Pas plus d’or ni de besace que François

Comment parvenir à trouver l’essentiel dans un monde de bruit, d’agitation et de consommation compulsive? Une jeune femme d’ici aurait-elle trouvé une piste?

« Mon espérance est en Jésus Christ qui me rend à moi-même chaque jour. Je sens que je suis aimée de lui. C’est mon roc. C’est solide. » Quand on a la chance de causer avec Alexandra, c’est exactement ce que l’on ressent : on a aussitôt la conviction que cette jeune femme est entière, bien intégrée dans son être, et qu’elle sait quels sont ses appuis.

N’est-ce pas là le premier fruit, le fruit le plus important, de la relation avec le Christ? Nous ne parlons pas ici d’une foi simpliste, qui dit béatement que, parce qu’on a la foi, tout va bien. L’image évangélique du roc, c’est plutôt celle que nous propose Jésus : « La pluie est tombée, les torrents ont dévalé, la tempête a soufflé et s’est abattue sur cette maison; la maison ne s’est pas écroulée, car elle était fondée sur le roc. » (Mt 7, 25)

L’image n’a-t-elle pas de quoi faire sourire? La maison qu’Alexandra a bâtie sur le roc et que rien n’emporte, c’est une tente de toile « renchaussée » de neige! On aura compris que la jeune femme a découvert où se tient l’essentiel.

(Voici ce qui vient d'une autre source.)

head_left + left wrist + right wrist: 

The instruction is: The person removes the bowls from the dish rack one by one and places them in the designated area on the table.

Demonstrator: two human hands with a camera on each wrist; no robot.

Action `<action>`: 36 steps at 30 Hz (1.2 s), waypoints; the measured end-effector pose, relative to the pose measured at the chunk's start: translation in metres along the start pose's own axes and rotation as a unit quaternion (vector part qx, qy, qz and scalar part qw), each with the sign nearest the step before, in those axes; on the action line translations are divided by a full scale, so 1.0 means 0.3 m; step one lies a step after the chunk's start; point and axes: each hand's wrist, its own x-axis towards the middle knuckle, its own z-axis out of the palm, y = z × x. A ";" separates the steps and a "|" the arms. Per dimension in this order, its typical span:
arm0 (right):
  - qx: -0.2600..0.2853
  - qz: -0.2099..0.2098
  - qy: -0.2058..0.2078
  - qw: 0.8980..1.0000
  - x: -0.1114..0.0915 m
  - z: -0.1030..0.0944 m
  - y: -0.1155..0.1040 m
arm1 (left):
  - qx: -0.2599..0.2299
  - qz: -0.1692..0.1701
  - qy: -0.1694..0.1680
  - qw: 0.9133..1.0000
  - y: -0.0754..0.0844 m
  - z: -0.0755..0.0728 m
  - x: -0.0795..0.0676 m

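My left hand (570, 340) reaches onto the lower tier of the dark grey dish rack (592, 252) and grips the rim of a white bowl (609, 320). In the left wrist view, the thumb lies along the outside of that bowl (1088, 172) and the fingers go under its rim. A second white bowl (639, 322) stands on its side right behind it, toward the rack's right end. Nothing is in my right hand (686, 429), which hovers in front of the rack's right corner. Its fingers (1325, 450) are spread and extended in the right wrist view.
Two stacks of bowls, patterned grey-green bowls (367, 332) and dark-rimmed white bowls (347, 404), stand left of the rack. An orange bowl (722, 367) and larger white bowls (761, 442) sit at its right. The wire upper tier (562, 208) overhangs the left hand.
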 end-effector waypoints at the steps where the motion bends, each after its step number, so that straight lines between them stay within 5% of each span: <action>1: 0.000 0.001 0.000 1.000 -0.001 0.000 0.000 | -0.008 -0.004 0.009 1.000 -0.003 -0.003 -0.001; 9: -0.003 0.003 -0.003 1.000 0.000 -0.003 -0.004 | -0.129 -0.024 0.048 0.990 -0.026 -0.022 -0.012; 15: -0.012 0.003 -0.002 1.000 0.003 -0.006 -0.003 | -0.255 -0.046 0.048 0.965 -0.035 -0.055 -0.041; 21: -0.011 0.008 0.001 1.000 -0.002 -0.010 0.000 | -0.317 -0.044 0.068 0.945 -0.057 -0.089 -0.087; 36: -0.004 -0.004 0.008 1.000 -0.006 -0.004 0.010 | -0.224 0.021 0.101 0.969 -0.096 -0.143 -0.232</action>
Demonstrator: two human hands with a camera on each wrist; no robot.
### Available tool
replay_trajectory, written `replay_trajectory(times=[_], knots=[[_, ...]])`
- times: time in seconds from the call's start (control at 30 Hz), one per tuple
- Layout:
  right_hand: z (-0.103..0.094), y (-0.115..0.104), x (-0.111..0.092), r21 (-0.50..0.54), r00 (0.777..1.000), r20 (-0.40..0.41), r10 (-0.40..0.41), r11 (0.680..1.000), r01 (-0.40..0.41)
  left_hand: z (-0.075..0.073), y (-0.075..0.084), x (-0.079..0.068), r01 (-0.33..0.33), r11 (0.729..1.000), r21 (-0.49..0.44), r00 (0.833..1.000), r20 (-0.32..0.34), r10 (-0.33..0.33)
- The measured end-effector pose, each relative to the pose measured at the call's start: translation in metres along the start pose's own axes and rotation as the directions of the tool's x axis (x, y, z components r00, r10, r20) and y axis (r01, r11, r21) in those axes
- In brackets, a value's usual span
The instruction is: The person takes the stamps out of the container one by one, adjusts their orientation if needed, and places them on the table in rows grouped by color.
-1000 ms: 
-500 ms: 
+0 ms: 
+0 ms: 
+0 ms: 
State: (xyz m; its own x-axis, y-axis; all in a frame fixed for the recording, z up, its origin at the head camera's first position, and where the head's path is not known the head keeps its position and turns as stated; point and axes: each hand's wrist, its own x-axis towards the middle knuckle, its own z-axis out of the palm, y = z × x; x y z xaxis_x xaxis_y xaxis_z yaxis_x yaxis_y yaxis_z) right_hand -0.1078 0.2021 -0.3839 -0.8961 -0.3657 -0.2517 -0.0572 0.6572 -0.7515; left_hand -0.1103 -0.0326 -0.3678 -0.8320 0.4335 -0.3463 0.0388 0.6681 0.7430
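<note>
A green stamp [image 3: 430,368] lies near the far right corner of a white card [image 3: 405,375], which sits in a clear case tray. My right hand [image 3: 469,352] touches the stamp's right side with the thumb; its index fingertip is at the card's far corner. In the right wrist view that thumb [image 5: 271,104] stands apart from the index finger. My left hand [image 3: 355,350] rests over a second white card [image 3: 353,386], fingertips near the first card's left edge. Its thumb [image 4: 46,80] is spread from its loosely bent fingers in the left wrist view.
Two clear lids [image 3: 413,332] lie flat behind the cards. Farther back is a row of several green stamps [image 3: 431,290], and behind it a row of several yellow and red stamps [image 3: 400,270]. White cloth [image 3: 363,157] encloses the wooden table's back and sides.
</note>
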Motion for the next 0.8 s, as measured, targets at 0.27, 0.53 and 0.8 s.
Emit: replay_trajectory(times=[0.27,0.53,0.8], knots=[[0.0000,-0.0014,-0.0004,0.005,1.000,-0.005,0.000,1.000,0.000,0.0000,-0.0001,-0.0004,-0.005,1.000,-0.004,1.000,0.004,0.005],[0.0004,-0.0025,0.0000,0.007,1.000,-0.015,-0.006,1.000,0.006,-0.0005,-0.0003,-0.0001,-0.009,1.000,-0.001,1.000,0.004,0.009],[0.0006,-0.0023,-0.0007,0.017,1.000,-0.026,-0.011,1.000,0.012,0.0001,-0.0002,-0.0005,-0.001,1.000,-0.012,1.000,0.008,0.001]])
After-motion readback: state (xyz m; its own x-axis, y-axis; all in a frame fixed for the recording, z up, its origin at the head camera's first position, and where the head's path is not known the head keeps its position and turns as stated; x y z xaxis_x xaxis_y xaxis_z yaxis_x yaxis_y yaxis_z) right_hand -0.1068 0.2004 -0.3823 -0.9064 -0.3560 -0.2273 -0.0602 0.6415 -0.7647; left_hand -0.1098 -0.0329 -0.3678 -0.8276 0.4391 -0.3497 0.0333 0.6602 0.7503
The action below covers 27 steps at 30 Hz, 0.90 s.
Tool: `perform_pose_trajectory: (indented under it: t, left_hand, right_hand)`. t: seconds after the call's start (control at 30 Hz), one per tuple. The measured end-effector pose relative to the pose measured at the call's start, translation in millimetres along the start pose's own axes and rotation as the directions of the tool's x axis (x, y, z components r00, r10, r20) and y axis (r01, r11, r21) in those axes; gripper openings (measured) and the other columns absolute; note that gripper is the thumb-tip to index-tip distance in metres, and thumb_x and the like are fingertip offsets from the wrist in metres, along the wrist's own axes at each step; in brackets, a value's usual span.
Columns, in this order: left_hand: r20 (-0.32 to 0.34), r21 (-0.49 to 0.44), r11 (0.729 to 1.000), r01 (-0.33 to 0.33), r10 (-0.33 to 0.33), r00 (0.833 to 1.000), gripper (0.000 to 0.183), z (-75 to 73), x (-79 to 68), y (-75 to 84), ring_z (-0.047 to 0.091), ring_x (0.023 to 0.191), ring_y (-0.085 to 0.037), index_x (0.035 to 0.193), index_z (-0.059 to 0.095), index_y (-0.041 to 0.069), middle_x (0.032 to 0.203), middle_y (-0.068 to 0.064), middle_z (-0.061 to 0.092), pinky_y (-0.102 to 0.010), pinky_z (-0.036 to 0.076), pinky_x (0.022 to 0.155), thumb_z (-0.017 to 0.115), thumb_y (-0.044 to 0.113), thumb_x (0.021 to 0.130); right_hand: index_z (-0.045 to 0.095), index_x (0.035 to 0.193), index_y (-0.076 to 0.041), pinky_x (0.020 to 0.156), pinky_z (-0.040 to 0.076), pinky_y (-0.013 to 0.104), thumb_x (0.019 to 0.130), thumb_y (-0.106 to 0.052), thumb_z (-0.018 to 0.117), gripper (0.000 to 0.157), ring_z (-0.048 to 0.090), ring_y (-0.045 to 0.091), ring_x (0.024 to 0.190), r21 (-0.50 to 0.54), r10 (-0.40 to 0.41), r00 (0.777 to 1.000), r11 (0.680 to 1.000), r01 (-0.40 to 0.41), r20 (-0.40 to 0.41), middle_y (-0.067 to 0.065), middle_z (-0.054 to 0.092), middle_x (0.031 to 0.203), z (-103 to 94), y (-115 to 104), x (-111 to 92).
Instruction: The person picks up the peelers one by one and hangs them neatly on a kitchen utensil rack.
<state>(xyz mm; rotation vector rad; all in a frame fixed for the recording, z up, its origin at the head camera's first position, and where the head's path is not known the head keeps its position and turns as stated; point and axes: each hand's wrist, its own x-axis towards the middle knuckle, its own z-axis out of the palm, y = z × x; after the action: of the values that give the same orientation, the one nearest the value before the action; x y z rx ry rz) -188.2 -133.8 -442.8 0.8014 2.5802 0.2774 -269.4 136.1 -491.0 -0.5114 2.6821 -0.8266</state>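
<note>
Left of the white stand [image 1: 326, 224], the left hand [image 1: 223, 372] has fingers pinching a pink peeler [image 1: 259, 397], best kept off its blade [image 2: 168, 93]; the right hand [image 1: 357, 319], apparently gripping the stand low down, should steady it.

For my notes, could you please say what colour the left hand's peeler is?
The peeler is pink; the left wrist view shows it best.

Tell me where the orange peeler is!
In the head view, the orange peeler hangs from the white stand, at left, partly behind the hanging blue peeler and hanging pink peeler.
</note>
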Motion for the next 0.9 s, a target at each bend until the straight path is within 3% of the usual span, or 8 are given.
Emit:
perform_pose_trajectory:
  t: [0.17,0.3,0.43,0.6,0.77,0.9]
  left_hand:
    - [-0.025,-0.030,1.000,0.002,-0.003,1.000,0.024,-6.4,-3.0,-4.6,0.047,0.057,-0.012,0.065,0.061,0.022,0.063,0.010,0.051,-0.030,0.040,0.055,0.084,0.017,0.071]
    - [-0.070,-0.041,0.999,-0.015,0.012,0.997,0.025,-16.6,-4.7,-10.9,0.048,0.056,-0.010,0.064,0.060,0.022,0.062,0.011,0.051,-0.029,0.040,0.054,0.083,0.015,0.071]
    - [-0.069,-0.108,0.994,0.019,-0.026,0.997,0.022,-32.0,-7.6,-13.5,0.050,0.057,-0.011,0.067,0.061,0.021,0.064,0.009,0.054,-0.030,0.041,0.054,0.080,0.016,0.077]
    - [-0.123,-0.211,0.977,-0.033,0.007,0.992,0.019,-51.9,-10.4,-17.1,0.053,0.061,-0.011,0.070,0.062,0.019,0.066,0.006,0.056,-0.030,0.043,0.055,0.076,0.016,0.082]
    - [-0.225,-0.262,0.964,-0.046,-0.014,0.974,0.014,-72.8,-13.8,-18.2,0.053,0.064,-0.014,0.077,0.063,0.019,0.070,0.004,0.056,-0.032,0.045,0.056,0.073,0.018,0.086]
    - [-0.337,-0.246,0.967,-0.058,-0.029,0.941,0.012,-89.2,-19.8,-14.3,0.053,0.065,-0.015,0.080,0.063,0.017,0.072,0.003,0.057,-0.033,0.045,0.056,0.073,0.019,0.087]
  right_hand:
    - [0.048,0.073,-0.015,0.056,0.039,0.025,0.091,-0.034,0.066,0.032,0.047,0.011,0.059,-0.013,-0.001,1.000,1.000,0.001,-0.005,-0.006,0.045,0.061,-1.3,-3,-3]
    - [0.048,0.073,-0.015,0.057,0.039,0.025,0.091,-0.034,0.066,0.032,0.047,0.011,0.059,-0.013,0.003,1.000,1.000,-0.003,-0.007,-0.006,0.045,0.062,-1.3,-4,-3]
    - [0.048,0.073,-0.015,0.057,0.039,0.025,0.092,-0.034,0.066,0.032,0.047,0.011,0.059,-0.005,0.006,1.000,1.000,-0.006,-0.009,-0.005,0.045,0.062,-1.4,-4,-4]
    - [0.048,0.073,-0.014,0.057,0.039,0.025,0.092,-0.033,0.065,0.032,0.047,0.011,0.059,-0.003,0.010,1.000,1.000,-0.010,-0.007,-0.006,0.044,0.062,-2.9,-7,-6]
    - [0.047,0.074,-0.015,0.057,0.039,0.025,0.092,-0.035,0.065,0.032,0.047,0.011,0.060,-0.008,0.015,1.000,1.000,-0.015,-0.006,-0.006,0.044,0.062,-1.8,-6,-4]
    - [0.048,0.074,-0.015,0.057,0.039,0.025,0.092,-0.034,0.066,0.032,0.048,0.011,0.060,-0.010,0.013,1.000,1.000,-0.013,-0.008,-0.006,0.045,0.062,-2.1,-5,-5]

Comment ne pas voir dans son parcours nombre de parallèles avec l’itinéraire de François d’Assise? Certes, le point de départ diverge assez radicalement : alors que François doit couper les ponts avec son père et, nu, tout remettre dans les mains de son Père du ciel, Alexandra, elle, n’hésite pas à affirmer que les racines de son expérience spirituelle se trouvent dans le foyer familial. Mais pour la suite, le poverello d’Assise et la jeune aventurière sont en grande communion. Dans sa tente d’« ermite », elle accueille ses amis interrogatifs, avec lesquels elle prie (s’ils le veulent, sinon elle priera seule en leur présence!). Sa vie interpelle, sa vie est annonce d’Évangile. Quand elle part sur les routes, elle n’a pas vraiment plus « d’or ni de besace » que François l’évangélisateur ou que les disciples envoyés deux par deux par Jésus. Juste de quoi faire face aux rigueurs du climat nord-côtier… Et en route, elle sème, au gré des occasions, des rencontres… C’est sans parler de son amour de la nature, presque aussi fort que celui de ses frères et sœurs. En fait, dans ses mots, on sent que, toujours comme François, les plantes sont ses sœurs et les animaux ses frères… Une foi bien ancrée dans le roc, disions-nous.

Une foi assez solide pour oser, maintenant, faire face au déséquilibre potentiel en entreprenant un parcours d’études en théologie. En effet, entrer à la « fac de théo », pour une fille comme Alexandra, c’est oser s’interroger sur le contenu de sa foi, en acceptant que celle-ci pourra se déplacer, se reconfigurer, se nettoyer s’il le faut d’un certain nombre de scories et de fioritures secondaires, tout en sachant que cela ne saura arracher sa tente solidement plantée, c’est-à-dire sa foi comme attitude confiante qui fait qu’elle se repose en Christ « comme un enfant tout contre sa mère » (Ps 130).

Pour parler d’une foi mature, le Directoire général pour la catéchèse emploie fréquemment l’expression « profession de foi vivante, explicite et agissante ». Peu importe les sentiers empruntés, il me semble que c’est ce à quoi nous convie la marche vers en avant, à la suite du Christ : être capable de professer une foi vivante, qui ne soit pas qu’un contenu récité, mais une foi qui fasse vivre, qui donne sens et espérance; une foi explicite, que l’on soit capable de verbaliser, car dans le monde actuel, il y a nécessité, sinon urgence, de pouvoir « rendre compte de son espérance » (1P 3, 15); une foi agissante, car la crédibilité du témoin ne vient pas tellement de ses paroles, mais bien plutôt de la cohérence entre le discours et les actes.

Loin de moi l’idée de tomber dans le discours moralisateur! Seulement, l’itinéraire d’Alexandra me semble refléter à merveille, malgré sa jeune vingtaine, cette posture d’une foi « vivante, explicite et agissante ». Que ce soit une invitation pour nous tous et toutes à découvrir en Jésus Christ une proposition qui suscite, chez nous aussi, une foi toujours plus cohérente, globale, entière, une foi qui n’a pas peur des remises en question qui la font ballotter aux grands vents de la modernité, parce qu’elle est bien ancrée dans le roc solide d’une relation intime avec le Christ.